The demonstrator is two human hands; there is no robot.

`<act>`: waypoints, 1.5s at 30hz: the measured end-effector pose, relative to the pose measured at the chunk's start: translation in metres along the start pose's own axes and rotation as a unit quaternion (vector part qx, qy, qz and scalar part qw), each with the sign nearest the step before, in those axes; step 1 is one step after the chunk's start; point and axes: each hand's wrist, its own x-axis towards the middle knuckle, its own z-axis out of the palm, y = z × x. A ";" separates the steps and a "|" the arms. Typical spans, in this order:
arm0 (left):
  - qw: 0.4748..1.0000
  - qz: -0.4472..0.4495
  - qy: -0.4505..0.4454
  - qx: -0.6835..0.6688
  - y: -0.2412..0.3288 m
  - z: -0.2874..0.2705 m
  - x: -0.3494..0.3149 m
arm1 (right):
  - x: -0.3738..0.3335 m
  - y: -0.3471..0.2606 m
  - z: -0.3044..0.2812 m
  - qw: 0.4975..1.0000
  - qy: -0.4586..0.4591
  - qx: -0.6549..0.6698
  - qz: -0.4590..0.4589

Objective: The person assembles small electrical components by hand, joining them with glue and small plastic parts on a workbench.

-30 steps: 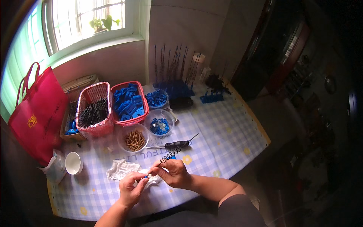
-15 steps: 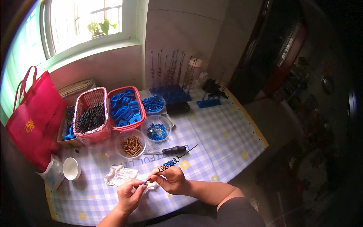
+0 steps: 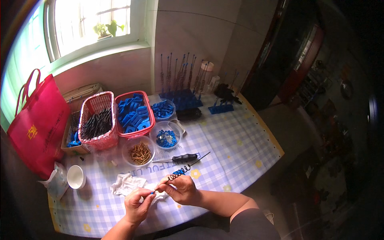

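My right hand [image 3: 184, 191] grips a black coiled wire rod [image 3: 185, 169] near its lower end. The coil points up and to the right, with a blue piece [image 3: 178, 173] inside its turns and a straight tip beyond. My left hand [image 3: 137, 206] meets it at the lower end, thumb and forefinger pinching a small blue tip [image 3: 153, 193]. How that tip sits on the rod is partly hidden by my fingers. Just past the coil lies a black-handled screwdriver [image 3: 185, 158]. A crumpled white cloth [image 3: 127, 184] rests beside my left hand.
Tubs of brass-coloured pins [image 3: 140, 154], small blue caps [image 3: 166, 139] and blue parts [image 3: 163, 109] stand beyond my hands. Behind are baskets of black rods [image 3: 97, 123] and blue blocks [image 3: 135, 115]. Upright coiled rods fill a blue stand [image 3: 184, 99]. A white cup [image 3: 76, 177] sits left.
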 end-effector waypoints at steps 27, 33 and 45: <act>1.000 -0.011 0.013 -0.006 0.001 0.003 -0.005 | 0.003 -0.011 0.002 0.996 0.004 0.038 0.077; 1.000 -0.002 0.016 0.007 0.003 0.003 -0.003 | 0.004 -0.011 0.003 0.997 0.007 0.033 0.068; 1.000 -0.002 0.005 0.003 0.003 0.002 -0.003 | 0.003 -0.012 0.003 0.997 0.007 0.041 0.070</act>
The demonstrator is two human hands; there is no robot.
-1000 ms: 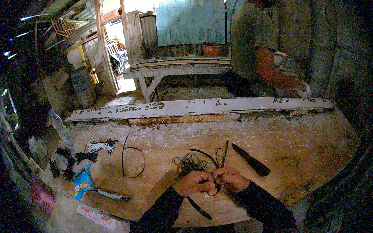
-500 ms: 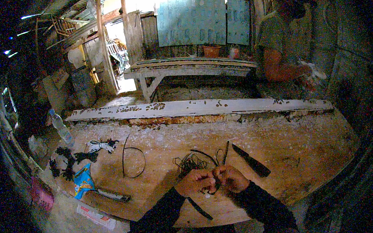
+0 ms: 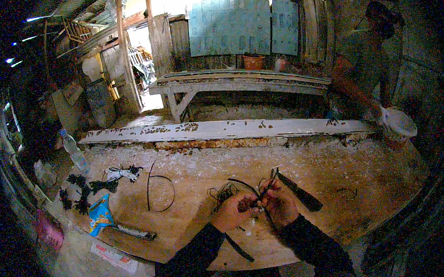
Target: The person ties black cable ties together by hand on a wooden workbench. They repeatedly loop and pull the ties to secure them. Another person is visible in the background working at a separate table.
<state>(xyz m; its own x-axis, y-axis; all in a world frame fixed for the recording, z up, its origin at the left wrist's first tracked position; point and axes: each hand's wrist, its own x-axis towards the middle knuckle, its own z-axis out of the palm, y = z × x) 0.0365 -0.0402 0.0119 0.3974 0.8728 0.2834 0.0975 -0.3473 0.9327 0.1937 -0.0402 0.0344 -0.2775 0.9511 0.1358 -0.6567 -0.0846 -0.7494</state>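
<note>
My left hand and my right hand meet over the wooden table, fingers pinched around a dark cord. One length of it sticks out beyond my hands, away from me. Beside my left hand lies a tangle of thin dark cord, partly covered by that hand. A knife with a dark blade and handle rests just right of my right hand. Nearer me, a dark flat strip lies below my left wrist. Small pale bits are scattered under my hands.
Left on the table are a looped dark strip, a white cord bundle, black cord bundles, a blue packet and a plastic bottle. At the back right, a person bends over a white bucket.
My right hand has turned upward, its fingers now higher along the cord; my left hand stays close by. The other person has moved right and leaned down with the white bucket.
</note>
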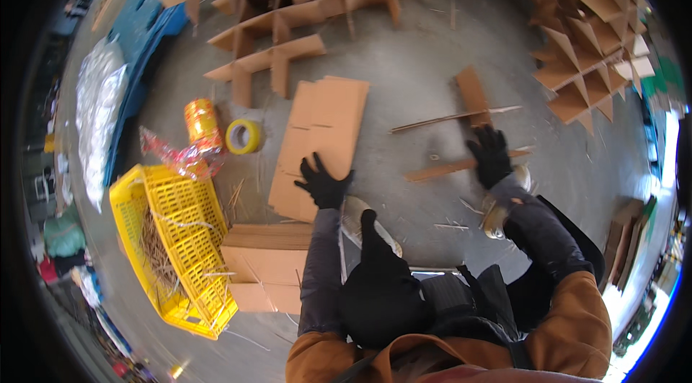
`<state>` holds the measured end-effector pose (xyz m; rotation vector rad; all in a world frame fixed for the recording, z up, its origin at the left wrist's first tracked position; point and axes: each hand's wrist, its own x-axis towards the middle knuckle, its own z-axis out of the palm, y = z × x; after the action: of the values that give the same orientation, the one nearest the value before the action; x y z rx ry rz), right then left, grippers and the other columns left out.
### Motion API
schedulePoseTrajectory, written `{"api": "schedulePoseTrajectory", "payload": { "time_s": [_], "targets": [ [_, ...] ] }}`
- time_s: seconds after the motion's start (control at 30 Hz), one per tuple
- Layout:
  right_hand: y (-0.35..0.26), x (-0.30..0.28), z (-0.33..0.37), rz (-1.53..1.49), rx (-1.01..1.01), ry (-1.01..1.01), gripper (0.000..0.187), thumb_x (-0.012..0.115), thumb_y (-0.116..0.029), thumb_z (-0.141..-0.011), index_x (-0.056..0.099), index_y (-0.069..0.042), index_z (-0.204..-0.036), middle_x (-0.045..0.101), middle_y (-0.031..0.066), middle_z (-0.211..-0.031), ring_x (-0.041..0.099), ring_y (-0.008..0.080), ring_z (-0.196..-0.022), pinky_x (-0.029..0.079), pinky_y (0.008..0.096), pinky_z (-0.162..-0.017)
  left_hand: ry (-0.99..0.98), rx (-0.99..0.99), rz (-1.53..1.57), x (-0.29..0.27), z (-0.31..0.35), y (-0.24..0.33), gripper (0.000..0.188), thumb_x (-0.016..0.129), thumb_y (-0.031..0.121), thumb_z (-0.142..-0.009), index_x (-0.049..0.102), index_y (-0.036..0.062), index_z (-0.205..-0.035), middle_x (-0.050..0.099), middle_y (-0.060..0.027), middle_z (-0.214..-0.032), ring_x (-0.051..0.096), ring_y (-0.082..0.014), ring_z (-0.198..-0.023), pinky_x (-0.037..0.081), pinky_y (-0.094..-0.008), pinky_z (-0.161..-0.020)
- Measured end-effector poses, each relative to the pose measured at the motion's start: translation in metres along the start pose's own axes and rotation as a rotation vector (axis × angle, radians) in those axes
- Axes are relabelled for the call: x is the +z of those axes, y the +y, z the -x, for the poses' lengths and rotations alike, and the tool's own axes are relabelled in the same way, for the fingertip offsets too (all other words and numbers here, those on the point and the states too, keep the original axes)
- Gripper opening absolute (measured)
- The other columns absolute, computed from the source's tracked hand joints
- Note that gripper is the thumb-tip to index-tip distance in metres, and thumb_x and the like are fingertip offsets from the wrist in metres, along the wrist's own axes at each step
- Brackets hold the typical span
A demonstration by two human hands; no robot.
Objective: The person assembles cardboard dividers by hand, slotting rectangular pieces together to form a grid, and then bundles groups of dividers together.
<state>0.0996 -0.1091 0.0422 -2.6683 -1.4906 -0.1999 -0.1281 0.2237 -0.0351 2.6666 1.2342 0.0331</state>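
Observation:
My left hand (323, 182), in a black glove, rests with fingers spread on the lower right part of a flat stack of brown cardboard sheets (323, 112). These sheets have short slits and lie on the floor. Over to the right, my right hand (491, 158), also black-gloved, has its fingers apart and holds nothing visible. It is above a cardboard strip (440, 170) that passes beneath it; contact is unclear. Just beyond its fingertips lie an upright-running cardboard strip (472, 91) and a narrow strip (425, 122) crossing it.
Slotted cardboard dividers (270, 51) stand at the far left, with more dividers (584, 58) at the far right. On the left are a yellow crate (191, 221) with scraps, yellow tape rolls (244, 136), and a blue pallet (148, 58). A cardboard bundle (263, 267) sits beside my left forearm.

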Motion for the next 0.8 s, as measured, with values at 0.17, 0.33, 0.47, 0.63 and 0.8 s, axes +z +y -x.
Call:
{"api": "schedulePoseTrajectory", "payload": {
  "time_s": [0.17, 0.33, 0.47, 0.63, 0.8],
  "targets": [
    [-0.116, -0.035, -0.075, -1.237, 0.614, -0.128, 0.075, 0.070, -0.043, -0.075, 0.037, -0.007, -0.132, 0.050, 0.0169, -0.121, 0.049, 0.0291, -0.113, 0.042, 0.0398, -0.093, 0.060, 0.154, 0.229, -0.075, 0.003, 0.058, 0.109, 0.075, 0.056, -0.056, 0.025, 0.0054, -0.138, 0.030, -0.0256, -0.134, 0.025, -0.0395, -0.128, 0.015, -0.0605, -0.101],
    [-0.082, -0.028, -0.119, -0.987, 0.809, 0.308, 0.045, 0.060, -0.033, -0.083, 0.042, -0.005, -0.112, 0.060, 0.0242, -0.095, 0.056, 0.0450, -0.088, 0.046, 0.0497, -0.073, -0.017, 0.520, 0.645, -0.088, 0.024, 0.138, 0.111, 0.075, 0.048, -0.064, 0.013, -0.0009, -0.141, 0.018, -0.0265, -0.143, 0.016, -0.0419, -0.133, 0.013, -0.0535, -0.107],
    [0.002, -0.085, -0.099, -0.612, 0.745, -0.142, 0.045, 0.055, -0.032, -0.085, 0.044, -0.004, -0.119, 0.062, 0.0241, -0.085, 0.060, 0.0418, -0.082, 0.047, 0.0477, -0.068, 0.030, 0.717, 0.283, -0.046, 0.015, 0.159, 0.114, 0.073, 0.053, -0.064, 0.010, -0.0019, -0.141, 0.011, -0.0262, -0.146, 0.008, -0.0409, -0.136, 0.009, -0.0550, -0.107],
    [0.002, -0.043, -0.078, -0.383, 0.740, -0.382, 0.036, 0.050, -0.028, -0.085, 0.038, -0.008, -0.112, 0.061, 0.0269, -0.081, 0.059, 0.0443, -0.080, 0.045, 0.0539, -0.068, -0.174, 0.773, 0.293, -0.014, 0.020, 0.193, 0.122, 0.068, 0.067, -0.055, 0.015, -0.0029, -0.140, 0.010, -0.0257, -0.146, 0.008, -0.0440, -0.135, 0.006, -0.0655, -0.101],
    [-0.003, -0.022, -0.085, -0.326, 0.700, -0.448, 0.035, 0.049, -0.031, -0.087, 0.039, -0.008, -0.110, 0.061, 0.0257, -0.081, 0.059, 0.0441, -0.078, 0.045, 0.0534, -0.067, -0.147, 0.803, 0.288, -0.008, 0.026, 0.196, 0.120, 0.068, 0.068, -0.053, 0.019, 0.0035, -0.141, 0.010, -0.0261, -0.146, 0.010, -0.0434, -0.135, 0.008, -0.0642, -0.102]
  ]
}}
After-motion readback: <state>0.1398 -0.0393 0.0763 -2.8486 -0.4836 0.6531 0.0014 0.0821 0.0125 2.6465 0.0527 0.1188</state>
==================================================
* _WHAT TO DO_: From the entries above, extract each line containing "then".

* _RESULT OF THIS EXERCISE_:
`<state>` holds the measured end-effector pose (xyz m; rotation vector rad; all in a world frame fixed for the recording, z up, its origin at the left wrist's first tracked position; point and axes: each hand's wrist, its own x-axis towards the middle knuckle, its own z-axis out of the palm, y = z × x; after the action: of the values that give the same orientation, the one nearest the value before the action; x y z rx ry rz), right then left, grippers and the other columns left out.
Objective: The person assembles cardboard dividers by hand, slotting rectangular pieces together to form a grid, and then bundles groups of dividers together.

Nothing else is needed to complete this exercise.